» **DIRECTIONS FOR THIS TASK**
Without any pictures, print the lines below from the one that has "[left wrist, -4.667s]" through the one that has "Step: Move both", exactly and nothing else.

» **RECORDS FOR THE EXERCISE**

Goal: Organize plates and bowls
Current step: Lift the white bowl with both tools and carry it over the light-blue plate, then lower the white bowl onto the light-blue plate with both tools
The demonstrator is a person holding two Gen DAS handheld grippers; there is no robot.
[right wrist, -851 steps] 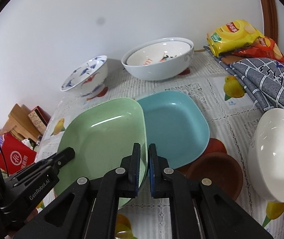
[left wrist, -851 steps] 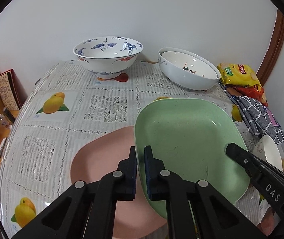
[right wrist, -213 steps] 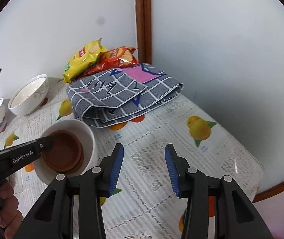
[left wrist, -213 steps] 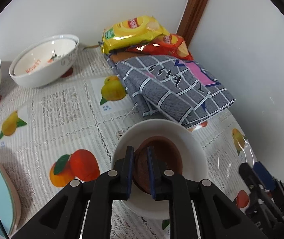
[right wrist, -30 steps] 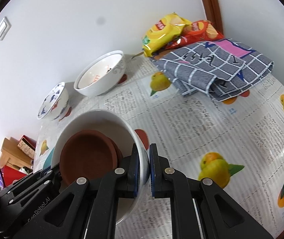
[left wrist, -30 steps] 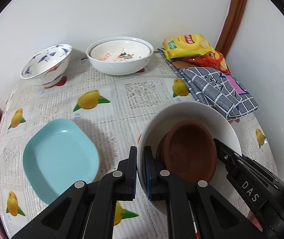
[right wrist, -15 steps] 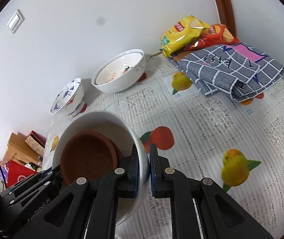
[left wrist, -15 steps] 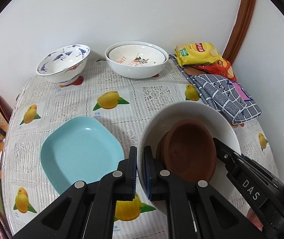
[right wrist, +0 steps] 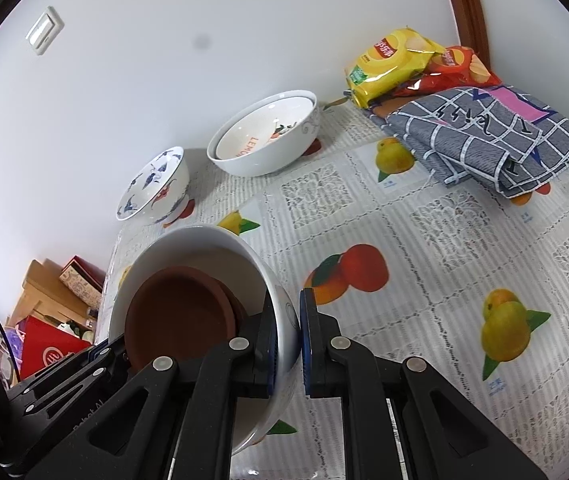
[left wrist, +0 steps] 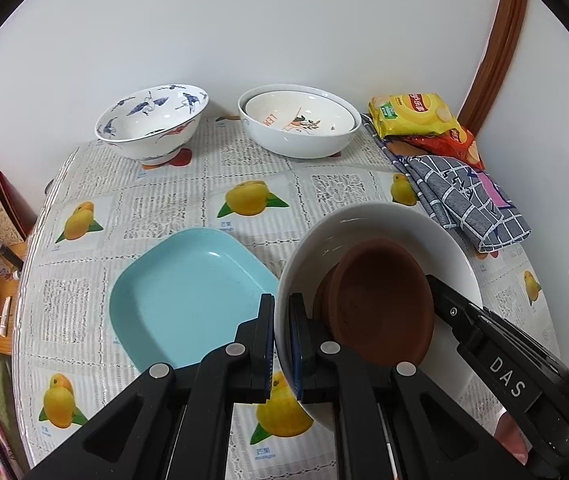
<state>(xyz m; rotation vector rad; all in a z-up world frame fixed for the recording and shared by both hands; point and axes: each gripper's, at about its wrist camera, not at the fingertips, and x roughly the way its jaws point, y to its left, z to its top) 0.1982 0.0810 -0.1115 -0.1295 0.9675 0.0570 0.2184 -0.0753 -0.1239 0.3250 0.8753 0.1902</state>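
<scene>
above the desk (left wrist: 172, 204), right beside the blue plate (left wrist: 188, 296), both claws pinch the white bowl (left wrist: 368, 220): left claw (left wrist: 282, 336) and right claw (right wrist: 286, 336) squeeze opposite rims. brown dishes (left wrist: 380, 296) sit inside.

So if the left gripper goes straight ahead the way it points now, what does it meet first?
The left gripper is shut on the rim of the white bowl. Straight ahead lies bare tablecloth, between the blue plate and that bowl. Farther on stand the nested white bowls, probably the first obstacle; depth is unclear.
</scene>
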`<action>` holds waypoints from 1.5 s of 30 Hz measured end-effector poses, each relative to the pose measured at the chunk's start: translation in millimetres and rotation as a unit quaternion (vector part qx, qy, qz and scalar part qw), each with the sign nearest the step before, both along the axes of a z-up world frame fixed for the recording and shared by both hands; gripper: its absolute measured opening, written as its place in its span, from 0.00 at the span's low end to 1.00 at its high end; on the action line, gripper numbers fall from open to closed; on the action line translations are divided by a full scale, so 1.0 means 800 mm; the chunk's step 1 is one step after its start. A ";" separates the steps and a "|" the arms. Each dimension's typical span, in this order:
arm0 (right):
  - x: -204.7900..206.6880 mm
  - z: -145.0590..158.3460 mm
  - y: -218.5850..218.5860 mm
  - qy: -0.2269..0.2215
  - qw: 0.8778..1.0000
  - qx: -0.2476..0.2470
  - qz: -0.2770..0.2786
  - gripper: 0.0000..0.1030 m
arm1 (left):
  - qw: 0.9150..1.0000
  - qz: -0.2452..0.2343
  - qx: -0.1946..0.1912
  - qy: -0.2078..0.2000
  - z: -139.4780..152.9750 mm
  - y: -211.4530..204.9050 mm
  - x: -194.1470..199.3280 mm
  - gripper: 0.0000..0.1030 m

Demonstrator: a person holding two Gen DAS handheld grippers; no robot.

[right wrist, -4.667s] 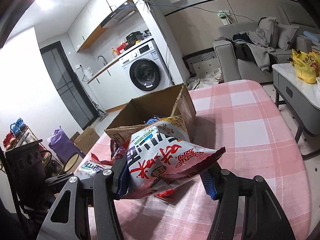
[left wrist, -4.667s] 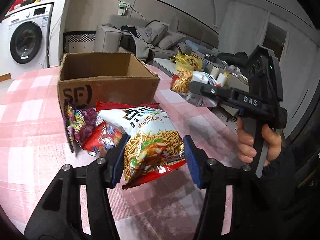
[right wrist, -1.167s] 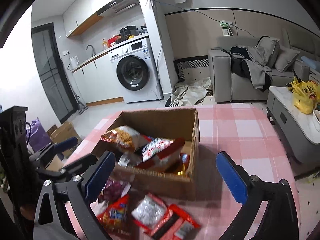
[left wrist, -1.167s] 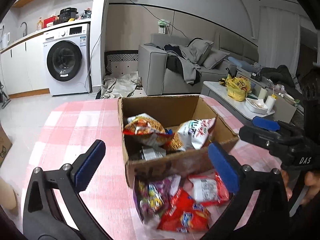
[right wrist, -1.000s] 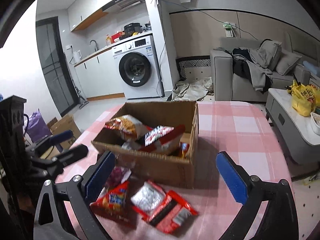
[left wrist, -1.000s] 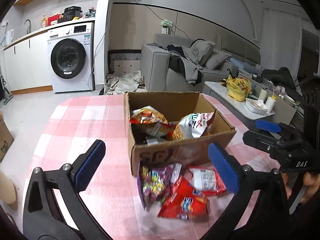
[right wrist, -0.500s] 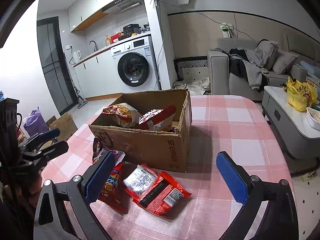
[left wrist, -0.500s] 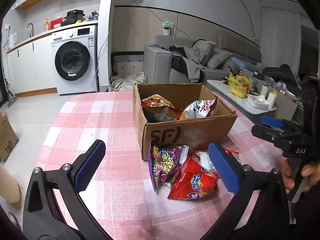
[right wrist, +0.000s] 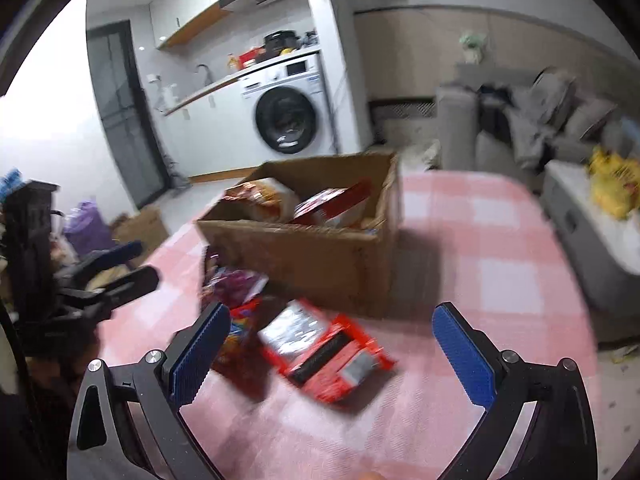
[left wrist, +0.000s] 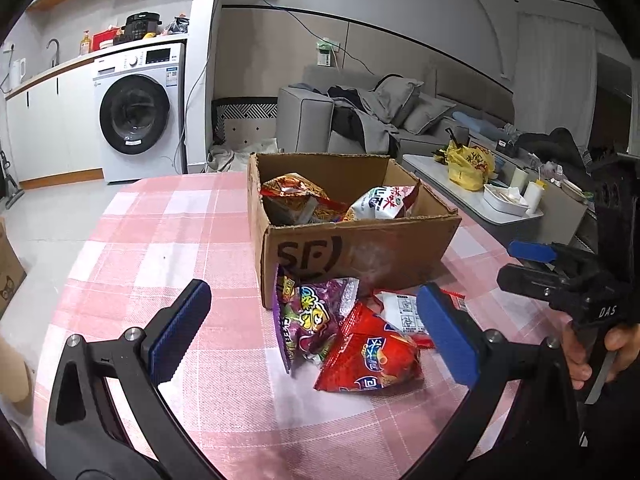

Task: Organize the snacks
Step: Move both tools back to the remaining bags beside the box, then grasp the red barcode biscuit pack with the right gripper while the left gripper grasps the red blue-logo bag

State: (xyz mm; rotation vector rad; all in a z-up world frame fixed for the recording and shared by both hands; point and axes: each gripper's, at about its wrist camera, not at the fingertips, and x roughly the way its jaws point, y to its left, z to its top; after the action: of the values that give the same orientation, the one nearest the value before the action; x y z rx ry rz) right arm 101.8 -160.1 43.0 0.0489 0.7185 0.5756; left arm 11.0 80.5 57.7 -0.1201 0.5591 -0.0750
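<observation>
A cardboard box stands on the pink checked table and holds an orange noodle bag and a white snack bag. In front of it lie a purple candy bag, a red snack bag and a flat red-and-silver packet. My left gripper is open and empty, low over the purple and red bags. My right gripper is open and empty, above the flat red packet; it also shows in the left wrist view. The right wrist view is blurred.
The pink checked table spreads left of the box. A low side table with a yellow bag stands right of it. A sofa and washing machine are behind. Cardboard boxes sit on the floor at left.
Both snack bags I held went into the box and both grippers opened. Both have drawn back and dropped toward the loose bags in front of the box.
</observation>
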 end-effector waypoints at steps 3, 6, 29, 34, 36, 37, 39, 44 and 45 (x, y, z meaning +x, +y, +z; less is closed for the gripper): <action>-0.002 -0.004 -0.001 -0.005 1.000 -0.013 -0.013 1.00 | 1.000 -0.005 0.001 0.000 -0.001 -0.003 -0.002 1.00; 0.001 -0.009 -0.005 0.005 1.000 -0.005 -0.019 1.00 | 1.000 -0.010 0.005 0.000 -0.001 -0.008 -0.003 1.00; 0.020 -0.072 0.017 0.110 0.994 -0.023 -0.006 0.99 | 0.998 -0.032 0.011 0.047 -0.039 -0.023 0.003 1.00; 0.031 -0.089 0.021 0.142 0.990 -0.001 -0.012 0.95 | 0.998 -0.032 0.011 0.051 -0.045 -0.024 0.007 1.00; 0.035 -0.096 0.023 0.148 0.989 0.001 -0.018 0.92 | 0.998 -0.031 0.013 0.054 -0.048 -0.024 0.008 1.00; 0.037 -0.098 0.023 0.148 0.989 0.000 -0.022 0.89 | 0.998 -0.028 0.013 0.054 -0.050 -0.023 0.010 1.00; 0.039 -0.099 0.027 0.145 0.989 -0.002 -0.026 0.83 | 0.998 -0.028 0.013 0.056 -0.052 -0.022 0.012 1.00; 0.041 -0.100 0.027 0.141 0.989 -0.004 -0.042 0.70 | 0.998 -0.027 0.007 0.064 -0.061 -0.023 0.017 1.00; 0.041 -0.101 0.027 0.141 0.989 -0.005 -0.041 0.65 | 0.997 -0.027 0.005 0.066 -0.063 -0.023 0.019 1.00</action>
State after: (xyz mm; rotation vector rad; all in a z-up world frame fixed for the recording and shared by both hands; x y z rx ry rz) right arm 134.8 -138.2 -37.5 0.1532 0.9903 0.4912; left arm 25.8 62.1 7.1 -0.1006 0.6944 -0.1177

» **ANSWER TO THE EXERCISE**
[left wrist, -4.667s] 
[right wrist, -1.167s] 
[left wrist, -1.167s] 
[right wrist, -1.000s] 
[left wrist, -1.000s] 
[right wrist, -0.500s] 
[left wrist, -0.500s] 
[right wrist, +0.000s] 
[left wrist, +0.000s] 

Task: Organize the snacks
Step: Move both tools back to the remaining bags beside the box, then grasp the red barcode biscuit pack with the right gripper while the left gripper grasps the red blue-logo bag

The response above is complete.